On May 27, 7:42 am, wrote:
On May 16, 1:49 pm, "Ken S. Tucker" wrote:

I was ok with the location of the trim wheel, but the adjustment
was too coarse for me, but I could be a bitchy sissy.
My wheel was graduated, with a zero mark and did not quite
give the fine adjustment I wanted. That could be cables out
to the tail, I should have learned the mechanism!


Nothing to do with the cables. Cessna's trim is anything but
sensitive, having four or five full turns of the wheel for the trim
range. Try a Citabria sometime, where the trim is a lever that moves
about eight or ten inches for the full range. Much more twitchy.

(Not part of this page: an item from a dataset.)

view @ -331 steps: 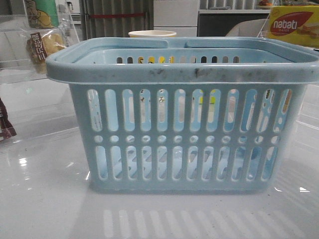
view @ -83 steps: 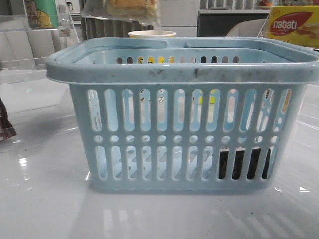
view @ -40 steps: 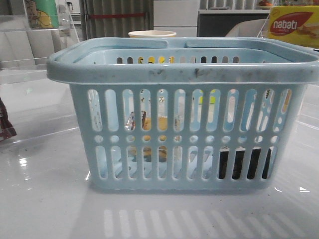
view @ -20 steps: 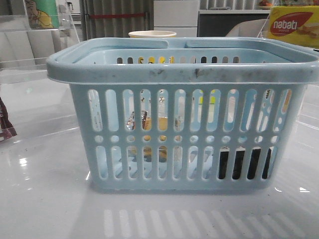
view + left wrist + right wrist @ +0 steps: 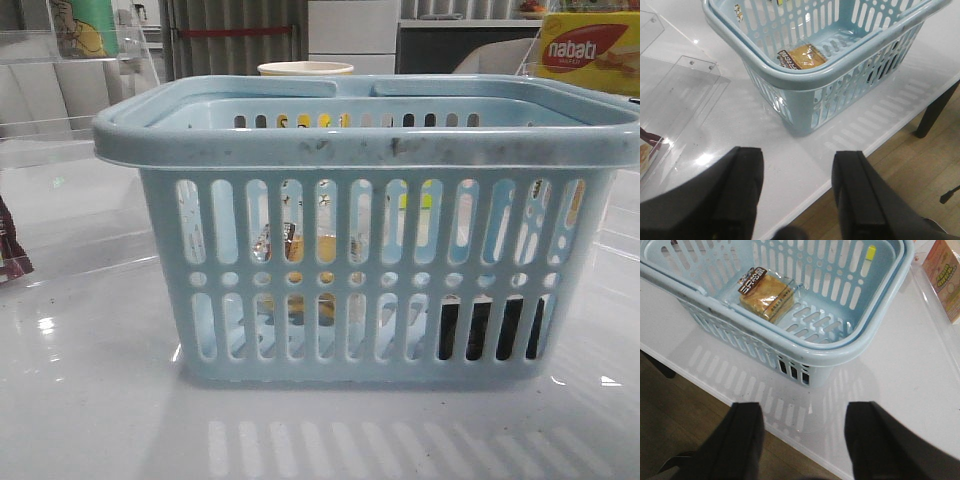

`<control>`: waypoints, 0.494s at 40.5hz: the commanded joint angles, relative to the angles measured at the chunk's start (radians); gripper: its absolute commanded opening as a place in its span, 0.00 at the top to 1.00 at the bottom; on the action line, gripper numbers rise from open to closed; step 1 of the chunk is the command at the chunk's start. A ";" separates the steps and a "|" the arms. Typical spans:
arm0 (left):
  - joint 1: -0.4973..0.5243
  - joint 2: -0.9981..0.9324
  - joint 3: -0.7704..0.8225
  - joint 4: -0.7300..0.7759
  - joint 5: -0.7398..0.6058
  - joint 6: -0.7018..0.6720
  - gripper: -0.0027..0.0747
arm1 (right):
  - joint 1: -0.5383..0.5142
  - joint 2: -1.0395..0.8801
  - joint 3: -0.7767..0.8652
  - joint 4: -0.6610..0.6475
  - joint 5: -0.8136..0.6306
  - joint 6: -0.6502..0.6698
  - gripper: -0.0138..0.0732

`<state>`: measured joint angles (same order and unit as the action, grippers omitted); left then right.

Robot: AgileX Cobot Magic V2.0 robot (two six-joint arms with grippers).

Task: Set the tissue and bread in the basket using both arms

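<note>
Change: the bread (image 5: 300, 262), earlier hanging above the rim, is now lying inside the basket (image 5: 370, 140).
Front view: the tissue (image 5: 490, 328) is showing dark, lower right.
Left wrist view: left gripper (image 5: 797, 192) is hovering, fingers apart, empty.
Right wrist view: right gripper (image 5: 804, 440) likewise.

One basket (image 5: 370, 150), one bread (image 5: 766, 295) inside it, one tissue (image 5: 490, 328) inside it. Two grippers: left (image 5: 797, 195), right (image 5: 805, 440).

Glossy white table (image 5: 90, 420), wooden floor (image 5: 900, 200), dark table leg (image 5: 935, 112), clear acrylic stands (image 5: 685, 95)
</note>
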<state>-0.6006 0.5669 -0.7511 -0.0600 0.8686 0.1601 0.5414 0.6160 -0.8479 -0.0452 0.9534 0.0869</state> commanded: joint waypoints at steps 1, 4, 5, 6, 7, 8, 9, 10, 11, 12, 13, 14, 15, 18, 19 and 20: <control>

As far as others have asked about sim trim, the good,
commercial training sims (Level II) have a pitch control mechanism
centered by some strong springs that supposedly simulate elevator
pressures. The anchor points for those springs are movable, and those
are what the trim mechanism moves. So in slow flight the yoke is well
back, against the springs, so that the trim moves the spring anchors
back until the pressure disappears. The yoke does not move and the
pilot, if he's "flying" right, doesn't let it move. He just trims off
the pressure. Mx's stick, on the other hand, trims electronically so
that he has to gradually center the stick to keep the nose where it's
supposed to be. Not realistic at all. And the springs in those cheap
things are so feeble as to be a joke. Flying the real airplane is much
more work. If you had realistic spring forces you'd have to bolt the
stick to the desk and anchor the chair to the floor.
I built our own procedures sim here. Proper frame welded up,
proper adjustable seat, huge monitor, real rudder pedals with
realistic spring feel, real stick with a heavy non-discrete center
spring and an adjustable anchor to simulate a reaslistic trim. Real
steel throttle/prop/mixture quadrant. Robbed the electronics out of
the CH stick and pedals to drive it.
But still, it's used only as a procedures trainer, not for teaching
how to fly. The students use it for free to practice what they learned
on our certified Elite sim or in the air under the hood. It's much
more work to fly it, thanks to the big springs I put in it. I need to
redesign the mechanical trim to get more travel, though.
Underestimated the degree of elevator movement between high cruise and
slow flight.
And it has a collective for helicopter flight.

Dan


IIRC you (Dan) are in Sask, I'm just over the hills
in BC. If we're ever going by your place I'd love to
try that sim, how much do you charge?